→ **Task instructions**
Say how many of the lines below contain the word "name"; nothing else belongs in the answer.

+++++

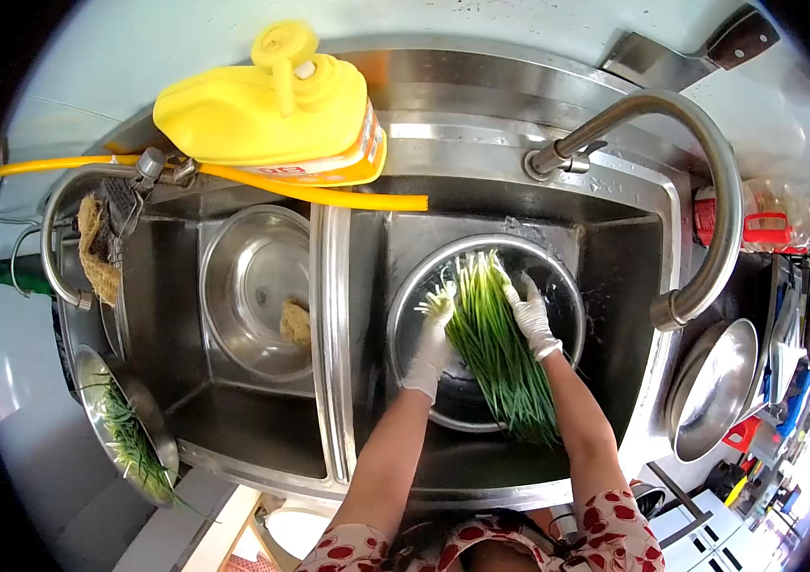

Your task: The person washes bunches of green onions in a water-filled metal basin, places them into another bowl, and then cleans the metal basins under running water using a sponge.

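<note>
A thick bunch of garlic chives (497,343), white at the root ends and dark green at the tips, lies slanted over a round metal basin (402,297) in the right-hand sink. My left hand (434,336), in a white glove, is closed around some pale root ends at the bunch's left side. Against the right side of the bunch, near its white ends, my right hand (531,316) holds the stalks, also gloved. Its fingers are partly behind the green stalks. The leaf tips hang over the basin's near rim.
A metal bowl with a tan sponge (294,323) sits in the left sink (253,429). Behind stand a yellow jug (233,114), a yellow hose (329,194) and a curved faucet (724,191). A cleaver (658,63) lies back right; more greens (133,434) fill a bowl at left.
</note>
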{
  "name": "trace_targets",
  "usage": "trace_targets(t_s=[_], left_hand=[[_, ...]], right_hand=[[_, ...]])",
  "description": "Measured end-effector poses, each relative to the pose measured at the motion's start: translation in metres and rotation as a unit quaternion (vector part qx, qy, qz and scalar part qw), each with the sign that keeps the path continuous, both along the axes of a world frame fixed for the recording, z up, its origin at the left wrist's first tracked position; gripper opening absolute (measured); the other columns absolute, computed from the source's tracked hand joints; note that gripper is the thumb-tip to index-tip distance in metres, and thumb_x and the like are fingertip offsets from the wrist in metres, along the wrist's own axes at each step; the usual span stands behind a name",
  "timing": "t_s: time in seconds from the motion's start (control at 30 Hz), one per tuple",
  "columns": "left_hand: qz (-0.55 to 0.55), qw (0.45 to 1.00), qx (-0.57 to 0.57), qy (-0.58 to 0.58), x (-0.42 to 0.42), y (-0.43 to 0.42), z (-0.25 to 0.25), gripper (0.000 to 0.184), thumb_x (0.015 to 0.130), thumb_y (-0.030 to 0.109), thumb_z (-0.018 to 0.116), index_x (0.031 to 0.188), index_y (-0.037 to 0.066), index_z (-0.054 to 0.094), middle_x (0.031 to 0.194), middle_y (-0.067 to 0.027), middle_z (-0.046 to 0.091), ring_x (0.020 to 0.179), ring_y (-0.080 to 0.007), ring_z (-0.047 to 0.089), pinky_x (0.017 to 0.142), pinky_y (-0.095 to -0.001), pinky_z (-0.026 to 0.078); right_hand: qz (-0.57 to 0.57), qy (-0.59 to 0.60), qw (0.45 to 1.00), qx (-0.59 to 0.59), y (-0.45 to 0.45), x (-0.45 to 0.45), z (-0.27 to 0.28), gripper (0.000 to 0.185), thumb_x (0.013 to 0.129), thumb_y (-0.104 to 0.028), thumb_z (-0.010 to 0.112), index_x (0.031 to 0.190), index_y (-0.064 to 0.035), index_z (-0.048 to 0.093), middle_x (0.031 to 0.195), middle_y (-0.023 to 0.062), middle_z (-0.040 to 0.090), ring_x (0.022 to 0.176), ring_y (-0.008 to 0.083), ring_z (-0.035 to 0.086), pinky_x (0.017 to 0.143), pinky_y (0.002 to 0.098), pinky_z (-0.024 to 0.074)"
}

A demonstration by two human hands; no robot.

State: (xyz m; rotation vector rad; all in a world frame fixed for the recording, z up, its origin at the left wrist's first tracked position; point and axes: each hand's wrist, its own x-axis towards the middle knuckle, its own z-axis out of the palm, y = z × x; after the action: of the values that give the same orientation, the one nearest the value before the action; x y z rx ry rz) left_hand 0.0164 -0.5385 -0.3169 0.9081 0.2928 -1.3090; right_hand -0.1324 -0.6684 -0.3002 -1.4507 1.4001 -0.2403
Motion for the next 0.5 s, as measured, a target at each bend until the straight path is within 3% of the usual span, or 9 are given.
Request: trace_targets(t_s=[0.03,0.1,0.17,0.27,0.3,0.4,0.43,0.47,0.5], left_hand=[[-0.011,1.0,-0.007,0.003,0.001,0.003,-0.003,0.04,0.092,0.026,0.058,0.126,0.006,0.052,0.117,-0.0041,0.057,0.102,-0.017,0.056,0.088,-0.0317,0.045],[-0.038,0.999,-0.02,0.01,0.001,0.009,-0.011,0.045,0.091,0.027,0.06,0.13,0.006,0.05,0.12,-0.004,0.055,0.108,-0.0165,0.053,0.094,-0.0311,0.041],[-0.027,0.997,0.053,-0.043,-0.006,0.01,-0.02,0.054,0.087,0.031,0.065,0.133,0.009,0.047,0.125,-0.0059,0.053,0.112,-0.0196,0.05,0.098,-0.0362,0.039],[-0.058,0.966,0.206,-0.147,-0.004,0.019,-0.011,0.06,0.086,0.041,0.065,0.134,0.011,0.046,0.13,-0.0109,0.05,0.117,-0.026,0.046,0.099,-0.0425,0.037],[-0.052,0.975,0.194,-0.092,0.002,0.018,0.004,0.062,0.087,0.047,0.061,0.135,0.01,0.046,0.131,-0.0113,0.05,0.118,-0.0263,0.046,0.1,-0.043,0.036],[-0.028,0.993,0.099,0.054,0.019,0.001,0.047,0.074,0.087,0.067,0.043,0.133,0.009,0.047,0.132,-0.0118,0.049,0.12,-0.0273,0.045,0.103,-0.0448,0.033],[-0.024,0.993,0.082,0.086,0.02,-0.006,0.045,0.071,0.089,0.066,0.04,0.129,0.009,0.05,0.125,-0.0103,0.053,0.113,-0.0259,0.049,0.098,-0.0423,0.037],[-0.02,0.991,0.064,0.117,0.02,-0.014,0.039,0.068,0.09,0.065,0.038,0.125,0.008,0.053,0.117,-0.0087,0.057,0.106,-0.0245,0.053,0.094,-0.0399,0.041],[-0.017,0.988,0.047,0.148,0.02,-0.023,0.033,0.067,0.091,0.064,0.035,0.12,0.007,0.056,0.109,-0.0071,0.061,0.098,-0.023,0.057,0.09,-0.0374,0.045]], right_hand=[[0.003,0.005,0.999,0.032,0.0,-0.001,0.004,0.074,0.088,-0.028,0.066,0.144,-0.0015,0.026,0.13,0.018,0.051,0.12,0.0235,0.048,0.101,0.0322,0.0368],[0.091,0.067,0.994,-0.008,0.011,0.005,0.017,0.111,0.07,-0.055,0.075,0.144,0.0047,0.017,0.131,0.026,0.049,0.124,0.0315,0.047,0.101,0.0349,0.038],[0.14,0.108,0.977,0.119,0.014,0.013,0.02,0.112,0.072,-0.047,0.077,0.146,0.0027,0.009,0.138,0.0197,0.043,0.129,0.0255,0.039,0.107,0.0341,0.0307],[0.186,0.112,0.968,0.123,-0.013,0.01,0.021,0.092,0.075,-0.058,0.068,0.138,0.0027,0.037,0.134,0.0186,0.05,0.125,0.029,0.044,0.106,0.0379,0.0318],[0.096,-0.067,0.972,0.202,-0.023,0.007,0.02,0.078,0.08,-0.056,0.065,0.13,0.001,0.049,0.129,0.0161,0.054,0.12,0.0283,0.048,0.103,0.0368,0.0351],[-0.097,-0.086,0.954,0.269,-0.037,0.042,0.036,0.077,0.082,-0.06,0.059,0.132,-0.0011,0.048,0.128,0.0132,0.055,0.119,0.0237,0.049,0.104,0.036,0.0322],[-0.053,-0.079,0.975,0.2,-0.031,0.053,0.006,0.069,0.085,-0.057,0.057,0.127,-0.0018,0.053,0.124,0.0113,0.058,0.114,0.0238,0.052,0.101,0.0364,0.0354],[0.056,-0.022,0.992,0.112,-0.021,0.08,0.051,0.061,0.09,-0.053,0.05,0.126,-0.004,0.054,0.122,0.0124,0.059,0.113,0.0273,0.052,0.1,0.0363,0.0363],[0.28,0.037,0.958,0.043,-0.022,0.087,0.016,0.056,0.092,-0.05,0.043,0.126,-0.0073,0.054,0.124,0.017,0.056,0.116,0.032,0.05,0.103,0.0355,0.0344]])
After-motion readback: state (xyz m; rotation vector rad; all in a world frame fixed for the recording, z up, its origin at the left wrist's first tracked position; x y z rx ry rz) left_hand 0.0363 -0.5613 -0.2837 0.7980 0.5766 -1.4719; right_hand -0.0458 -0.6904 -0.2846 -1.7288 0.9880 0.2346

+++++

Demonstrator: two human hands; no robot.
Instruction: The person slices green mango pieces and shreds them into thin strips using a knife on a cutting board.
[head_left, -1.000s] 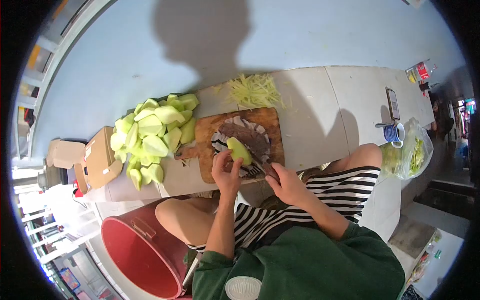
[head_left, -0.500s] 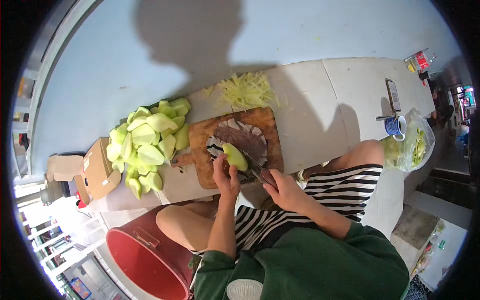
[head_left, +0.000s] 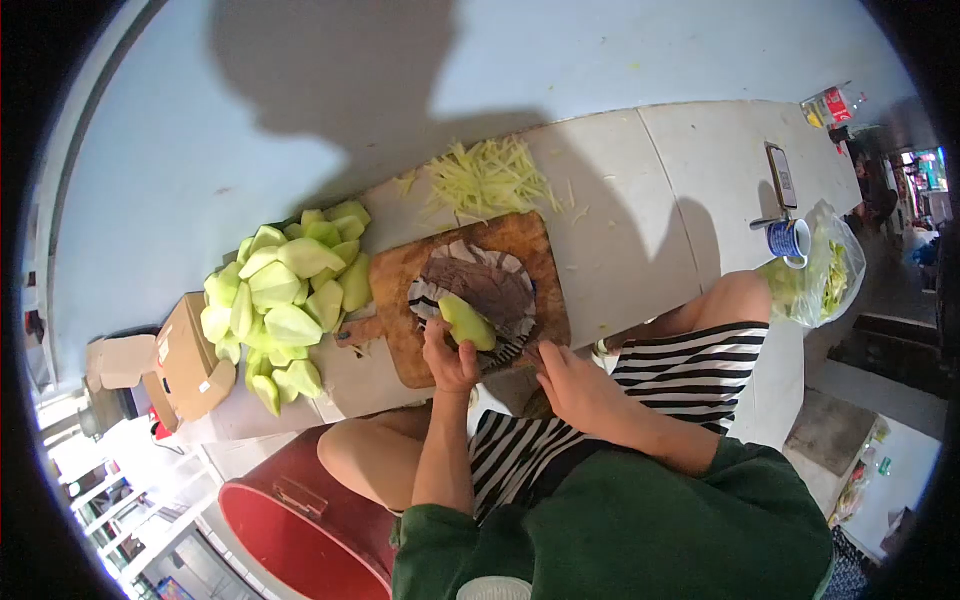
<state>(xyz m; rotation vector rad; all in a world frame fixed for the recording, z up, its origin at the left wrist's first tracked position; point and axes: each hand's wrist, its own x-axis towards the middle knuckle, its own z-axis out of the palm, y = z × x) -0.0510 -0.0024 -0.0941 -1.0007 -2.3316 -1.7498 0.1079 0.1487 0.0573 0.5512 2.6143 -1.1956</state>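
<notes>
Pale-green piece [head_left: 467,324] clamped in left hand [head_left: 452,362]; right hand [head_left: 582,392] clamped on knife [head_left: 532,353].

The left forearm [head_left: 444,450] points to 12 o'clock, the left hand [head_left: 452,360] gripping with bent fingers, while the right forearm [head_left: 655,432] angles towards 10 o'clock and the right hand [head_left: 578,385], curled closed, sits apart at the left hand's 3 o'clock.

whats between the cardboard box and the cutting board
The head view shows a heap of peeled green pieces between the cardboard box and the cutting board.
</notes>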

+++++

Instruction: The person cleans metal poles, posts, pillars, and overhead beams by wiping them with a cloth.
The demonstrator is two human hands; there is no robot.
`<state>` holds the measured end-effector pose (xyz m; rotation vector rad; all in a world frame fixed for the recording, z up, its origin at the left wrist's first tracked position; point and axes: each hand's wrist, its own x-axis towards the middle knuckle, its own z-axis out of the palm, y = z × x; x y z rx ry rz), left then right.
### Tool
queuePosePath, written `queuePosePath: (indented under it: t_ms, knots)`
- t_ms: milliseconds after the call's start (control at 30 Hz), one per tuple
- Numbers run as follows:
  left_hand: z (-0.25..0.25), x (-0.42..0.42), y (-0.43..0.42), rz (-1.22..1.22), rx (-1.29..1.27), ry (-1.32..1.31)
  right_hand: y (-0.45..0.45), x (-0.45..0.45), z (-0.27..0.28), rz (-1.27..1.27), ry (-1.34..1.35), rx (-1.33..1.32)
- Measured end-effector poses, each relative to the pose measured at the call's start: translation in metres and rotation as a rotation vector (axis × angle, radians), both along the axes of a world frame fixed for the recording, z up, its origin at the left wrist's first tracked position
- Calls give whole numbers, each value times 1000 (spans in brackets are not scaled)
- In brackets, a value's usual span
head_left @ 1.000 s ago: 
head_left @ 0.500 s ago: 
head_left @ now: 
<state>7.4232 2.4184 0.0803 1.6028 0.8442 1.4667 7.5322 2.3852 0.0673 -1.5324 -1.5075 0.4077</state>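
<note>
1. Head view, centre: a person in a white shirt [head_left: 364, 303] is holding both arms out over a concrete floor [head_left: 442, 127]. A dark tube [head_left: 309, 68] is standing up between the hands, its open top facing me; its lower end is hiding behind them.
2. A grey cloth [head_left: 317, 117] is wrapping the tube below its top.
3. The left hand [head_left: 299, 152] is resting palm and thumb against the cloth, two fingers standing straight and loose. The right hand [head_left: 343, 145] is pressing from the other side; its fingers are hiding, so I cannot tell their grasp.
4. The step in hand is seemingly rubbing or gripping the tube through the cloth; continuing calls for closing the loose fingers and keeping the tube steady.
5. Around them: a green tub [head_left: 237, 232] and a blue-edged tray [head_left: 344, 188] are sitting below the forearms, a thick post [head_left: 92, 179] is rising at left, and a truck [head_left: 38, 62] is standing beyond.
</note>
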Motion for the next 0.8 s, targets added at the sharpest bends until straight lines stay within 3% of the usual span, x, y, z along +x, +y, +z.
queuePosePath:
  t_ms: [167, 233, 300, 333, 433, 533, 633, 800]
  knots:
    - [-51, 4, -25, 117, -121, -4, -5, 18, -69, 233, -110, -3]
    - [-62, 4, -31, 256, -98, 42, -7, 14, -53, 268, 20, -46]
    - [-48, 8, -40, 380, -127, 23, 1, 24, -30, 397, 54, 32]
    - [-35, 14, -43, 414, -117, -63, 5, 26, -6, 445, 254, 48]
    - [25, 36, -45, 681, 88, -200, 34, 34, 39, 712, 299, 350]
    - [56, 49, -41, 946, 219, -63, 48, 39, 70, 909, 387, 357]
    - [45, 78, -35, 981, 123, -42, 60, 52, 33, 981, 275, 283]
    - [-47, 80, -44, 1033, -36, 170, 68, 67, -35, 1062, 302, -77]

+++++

→ **Your solution**
2